▶ _The task_
All of the data, except its images, should be set down exactly as it appears.

▶ _Exercise data_
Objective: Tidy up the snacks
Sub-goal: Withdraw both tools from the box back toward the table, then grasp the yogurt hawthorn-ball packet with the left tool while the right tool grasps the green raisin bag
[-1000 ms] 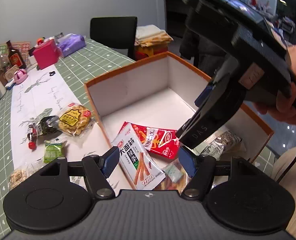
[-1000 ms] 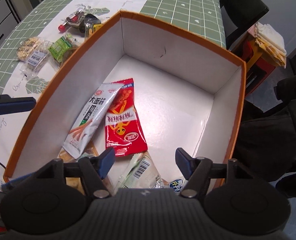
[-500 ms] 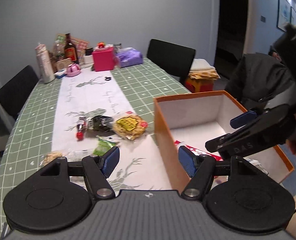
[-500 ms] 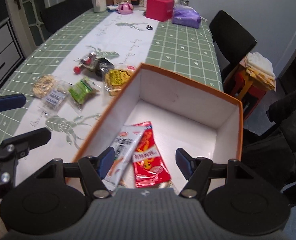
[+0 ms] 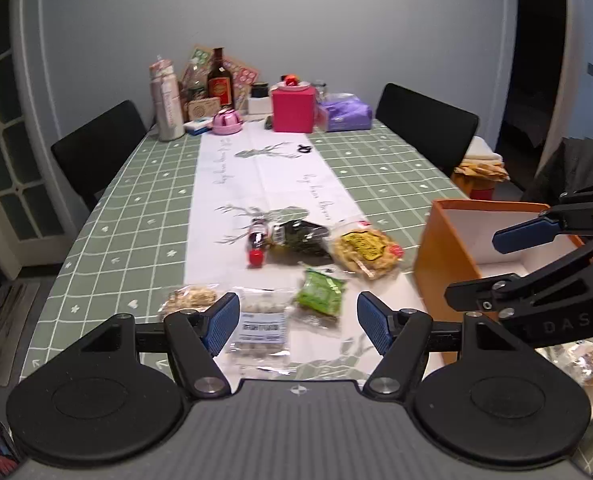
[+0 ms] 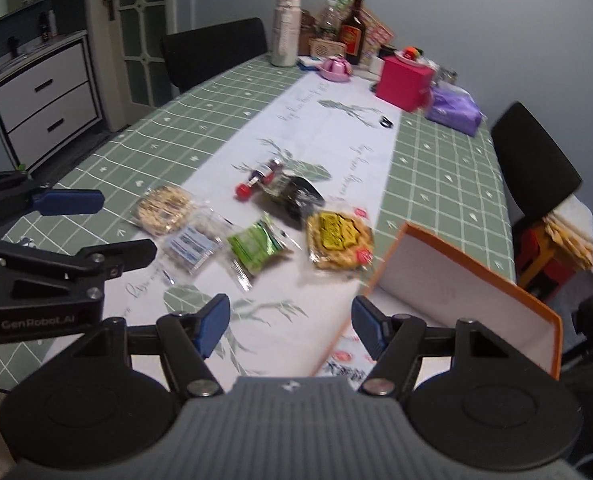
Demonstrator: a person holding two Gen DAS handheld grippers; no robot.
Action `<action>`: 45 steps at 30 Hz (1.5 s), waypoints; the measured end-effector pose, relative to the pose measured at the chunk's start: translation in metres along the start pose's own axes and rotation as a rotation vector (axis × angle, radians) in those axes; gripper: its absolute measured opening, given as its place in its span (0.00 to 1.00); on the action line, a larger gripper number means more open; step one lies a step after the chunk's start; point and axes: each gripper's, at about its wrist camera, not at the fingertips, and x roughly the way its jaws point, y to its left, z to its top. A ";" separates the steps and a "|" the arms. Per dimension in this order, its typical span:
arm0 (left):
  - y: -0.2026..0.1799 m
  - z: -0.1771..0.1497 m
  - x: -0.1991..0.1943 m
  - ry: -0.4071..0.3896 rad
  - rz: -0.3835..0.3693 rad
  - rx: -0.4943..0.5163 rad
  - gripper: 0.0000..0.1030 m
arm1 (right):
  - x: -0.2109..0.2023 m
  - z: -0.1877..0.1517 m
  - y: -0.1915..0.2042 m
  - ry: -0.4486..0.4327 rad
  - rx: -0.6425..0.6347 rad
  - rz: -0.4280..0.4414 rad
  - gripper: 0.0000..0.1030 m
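Both grippers have pulled up and back out of the orange box (image 5: 436, 252) and now face the loose snacks on the tabletop (image 5: 136, 216). The left gripper (image 5: 298, 322) hangs open and empty, with the clear cracker bag (image 5: 262, 326) just ahead between its fingers, long axis running away from it. The green packet (image 6: 254, 246) and yellow packet (image 6: 340, 240) lie further right, ahead of the open, empty right gripper (image 6: 290, 324), so the left is nearer the bag.

Loose snack packets (image 5: 318, 294) lie on the table (image 5: 136, 220), left of the box (image 5: 448, 264).
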 end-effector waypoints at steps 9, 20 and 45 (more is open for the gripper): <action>0.036 -0.018 0.037 0.071 0.027 -0.060 0.77 | 0.060 0.015 0.014 0.101 -0.035 0.021 0.60; 0.041 -0.036 0.089 0.162 0.017 -0.073 0.77 | 0.120 0.022 0.006 0.193 0.172 0.070 0.55; 0.035 -0.048 0.134 0.217 -0.008 -0.038 0.69 | 0.198 0.026 0.003 0.309 0.300 0.096 0.06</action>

▶ _Response_
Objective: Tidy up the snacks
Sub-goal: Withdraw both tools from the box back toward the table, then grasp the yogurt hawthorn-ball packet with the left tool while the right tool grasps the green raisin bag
[-1000 ms] 
[-1000 ms] 
[-500 ms] 
[-500 ms] 
[+0 ms] 
[+0 ms] 
Demonstrator: a person holding two Gen DAS handheld grippers; no robot.
Action `<action>`: 45 steps at 30 Hz (1.5 s), waypoints; the measured end-effector pose, relative to the pose measured at the chunk's start: translation in metres along the start pose's own axes and rotation as a rotation vector (axis × angle, radians) in those axes; gripper: its absolute measured opening, given as its place in its span (0.00 to 1.00); on the action line, a larger gripper number means more open; step one lies a step after the chunk's start; point and axes: each gripper's, at about its wrist camera, not at the fingertips, and x roughly the way its jaws point, y to its left, z to its top. A ";" separates the steps and a "|" the arms. Per dimension in this order, its typical span:
arm0 (left):
  - y: -0.2026..0.1799 m
  - z: -0.1771..0.1497 m
  - x: -0.1991..0.1943 m
  - ry: -0.4071..0.3896 rad
  - rz: -0.3835..0.3693 rad
  - rx: -0.4943..0.5163 rad
  - gripper: 0.0000..0.1030 m
arm1 (right):
  - x: -0.2109..0.2023 m
  - z: -0.1877..0.1517 m
  - y: -0.1915..0.2042 m
  - ry: -0.4486..0.4327 rad
  - rx: -0.6425..0.6347 rad
  - rz: -0.4280..0.4414 rad
  - gripper: 0.0000..0.1030 m
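Both grippers have pulled up and back out of the orange box (image 5: 436, 252) and now face the loose snacks on the tabletop (image 5: 136, 216). The left gripper (image 5: 298, 322) hangs open and empty, with the clear cracker bag (image 5: 262, 326) just ahead between its fingers, long axis running away from it. The green packet (image 6: 254, 246) and yellow packet (image 6: 340, 240) lie further right, ahead of the open, empty right gripper (image 6: 290, 324), so the left is nearer the bag.

Loose snack packets (image 5: 318, 294) lie on the table (image 5: 136, 220), left of the box (image 5: 448, 264).
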 end-effector waypoints at steps 9, 20 and 45 (more is open for the gripper): <action>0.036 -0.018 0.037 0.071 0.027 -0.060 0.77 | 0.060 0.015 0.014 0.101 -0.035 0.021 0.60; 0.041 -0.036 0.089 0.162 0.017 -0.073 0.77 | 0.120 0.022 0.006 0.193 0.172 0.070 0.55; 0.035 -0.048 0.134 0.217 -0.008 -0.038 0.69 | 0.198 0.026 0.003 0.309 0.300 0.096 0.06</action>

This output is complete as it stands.